Givers, Matchers, Takers

The cover story of the New York Times Magazine this week (“Is Giving the Secret to Getting Ahead?”) takes a look at Adam Grant, the 31-year-old “youngest-tenured and highest-rated professor at Wharton” who has made a career out of studying the benefits of giving (i.e. mentoring a junior colleague) in work environments. Grant practices this kind of giving in his own life, offering to introduce his students to anyone he knows or has met, or helping strangers who email him for advice:

Helpfulness is Grant’s credo. He is the colleague who is always nominating another for an award or taking the time to offer a thoughtful critique or writing a lengthy letter of recommendation for a student — something he does approximately 100 times a year. His largess extends to people he doesn’t even know. A student at Warwick Business School in England recently wrote to express his admiration and to ask Grant how he manages to publish so often, and in such top-tier journals.
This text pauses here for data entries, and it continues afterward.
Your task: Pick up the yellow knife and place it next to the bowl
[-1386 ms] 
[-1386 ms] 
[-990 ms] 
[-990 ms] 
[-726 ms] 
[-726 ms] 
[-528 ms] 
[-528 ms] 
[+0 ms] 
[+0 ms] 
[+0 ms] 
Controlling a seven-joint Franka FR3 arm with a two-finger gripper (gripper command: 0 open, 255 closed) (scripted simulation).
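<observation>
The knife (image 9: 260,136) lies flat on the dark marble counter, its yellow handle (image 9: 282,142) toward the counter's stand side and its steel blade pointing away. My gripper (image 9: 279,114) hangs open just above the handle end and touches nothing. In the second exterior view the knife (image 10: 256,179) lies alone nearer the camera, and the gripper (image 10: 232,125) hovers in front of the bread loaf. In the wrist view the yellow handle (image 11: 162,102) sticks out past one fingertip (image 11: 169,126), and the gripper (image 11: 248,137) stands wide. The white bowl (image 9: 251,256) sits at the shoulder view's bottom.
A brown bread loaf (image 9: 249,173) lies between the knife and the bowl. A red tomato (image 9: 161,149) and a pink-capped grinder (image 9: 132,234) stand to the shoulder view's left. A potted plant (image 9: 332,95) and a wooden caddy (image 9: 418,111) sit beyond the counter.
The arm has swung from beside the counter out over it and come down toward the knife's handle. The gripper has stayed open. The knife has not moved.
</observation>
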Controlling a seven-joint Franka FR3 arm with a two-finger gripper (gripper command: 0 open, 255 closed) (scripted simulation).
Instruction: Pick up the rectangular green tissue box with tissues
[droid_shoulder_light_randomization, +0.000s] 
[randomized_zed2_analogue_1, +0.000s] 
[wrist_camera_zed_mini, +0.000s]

Grant did not think, upon reading that e-mail, I cannot possibly answer in full every such query and still publish so often, and in such top-tier journals. Instead, Grant, who often returns home after a day of teaching to an in-box of 200 e-mails, responded, “I’m happy to set up a phone call if you want to discuss!”

One of the benefits to giving is pretty simple: We’re more likely to be committed to our work if we know that the people we work with are committed to us. And Grant argues that there’s a strategic way to give without feeling like a doormat. There are givers (people who give without expecting any thing in return), matchers (people who give hoping to get something in return down the line), and takers (people who are happy to receive help but have no intention of paying it forward): “The most successful givers, Grant explains, are those who rate high in concern for others but also in self-interest. And they are strategic in their giving — they give to other givers and matchers, so that their work has the maximum desired effect; they are cautious about giving to takers; they give in ways that reinforce their social ties; and they consolidate their giving into chunks, so that the impact is intense enough to be gratifying.”